The task
Images aside, the whole listing should be written out word for word.
-- -- --
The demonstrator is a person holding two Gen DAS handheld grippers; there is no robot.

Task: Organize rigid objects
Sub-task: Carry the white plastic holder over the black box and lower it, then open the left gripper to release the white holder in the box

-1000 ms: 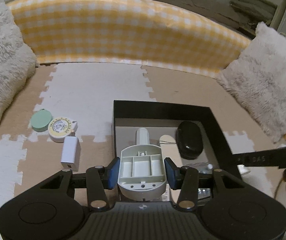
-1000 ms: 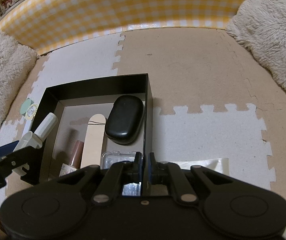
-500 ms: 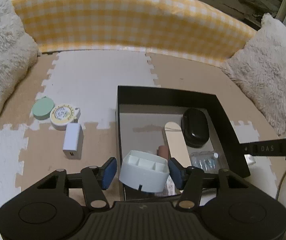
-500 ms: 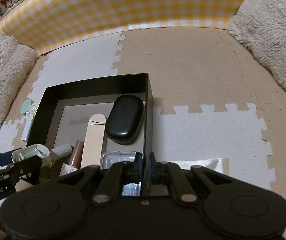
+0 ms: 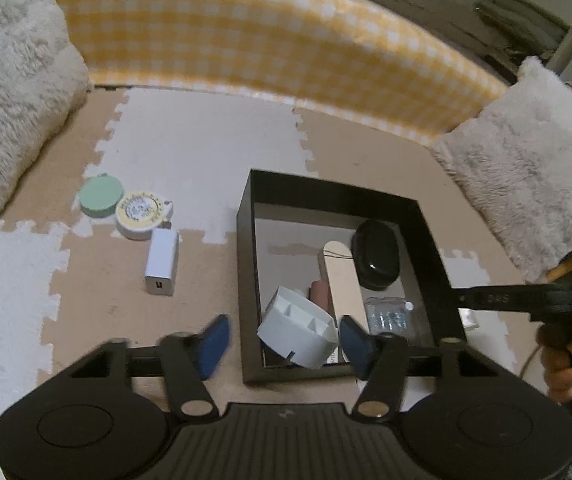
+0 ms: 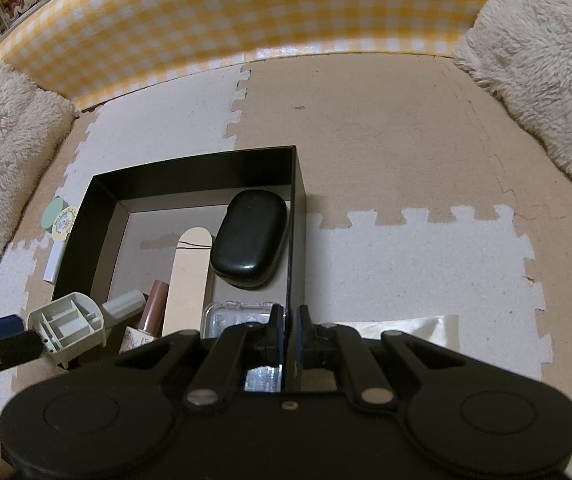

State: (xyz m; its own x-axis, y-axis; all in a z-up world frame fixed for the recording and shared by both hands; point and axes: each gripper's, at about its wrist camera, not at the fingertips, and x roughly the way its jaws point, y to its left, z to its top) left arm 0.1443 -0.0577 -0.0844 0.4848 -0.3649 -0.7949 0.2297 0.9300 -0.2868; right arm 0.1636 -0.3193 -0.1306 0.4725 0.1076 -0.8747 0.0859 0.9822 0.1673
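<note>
White plastic holder [image 5: 297,336] lies tilted in the black box's [image 5: 244,240] near left corner, beside a brown tube. It looks light, stiff and smooth; best gripped across its flat sides. Left gripper [image 5: 283,340] gapes wide, holding nothing. Right gripper [image 6: 291,334] pinches the box's right wall. No label is legible.

Left tool [image 5: 281,338]: its left blue pad [image 5: 214,344] is motion-blurred. The white compartmented plastic holder [image 5: 298,334] hides the near ends of the brown bottle [image 5: 320,292] and beige flat stick [image 5: 340,276]. Right wrist view: the black box wall [image 6: 71,248] hides most of the white rectangular charger [image 6: 53,262]; the label on the round yellow-rimmed tin [image 6: 63,222] is too small to read.
</note>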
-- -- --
Response to the exercise
The demonstrator is a person holding two Gen DAS handheld grippers; there is no robot.

Task: Organize rigid objects
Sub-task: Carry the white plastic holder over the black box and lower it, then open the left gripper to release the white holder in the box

-1000 ms: 
-1000 ms: 
-500 ms: 
-500 ms: 
+0 ms: 
+0 ms: 

State: (xyz m; its own x-axis, y-axis; all in a z-up world frame fixed for the recording and shared by both hands; point and axes: each gripper's, at about its wrist camera, not at the fingertips, and x roughly the way its jaws point, y to its left, z to its top) left arm 0.1443 -0.0577 -0.0844 0.4848 -0.3649 -0.7949 0.2297 0.9300 -0.2868; right arm 0.1636 -0.3193 -0.1306 0.4725 0.1076 -0.8747 0.0859 0.9822 0.1673
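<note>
White plastic holder [image 5: 297,336] lies tilted in the black box's [image 5: 244,240] near left corner, beside a brown tube. It looks light, stiff and smooth; best gripped across its flat sides. Left gripper [image 5: 283,340] gapes wide, holding nothing. Right gripper [image 6: 291,334] pinches the box's right wall. No label is legible.

Left tool [image 5: 281,338]: its left blue pad [image 5: 214,344] is motion-blurred. The white compartmented plastic holder [image 5: 298,334] hides the near ends of the brown bottle [image 5: 320,292] and beige flat stick [image 5: 340,276]. Right wrist view: the black box wall [image 6: 71,248] hides most of the white rectangular charger [image 6: 53,262]; the label on the round yellow-rimmed tin [image 6: 63,222] is too small to read.
</note>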

The answer has been given, and the exercise is done.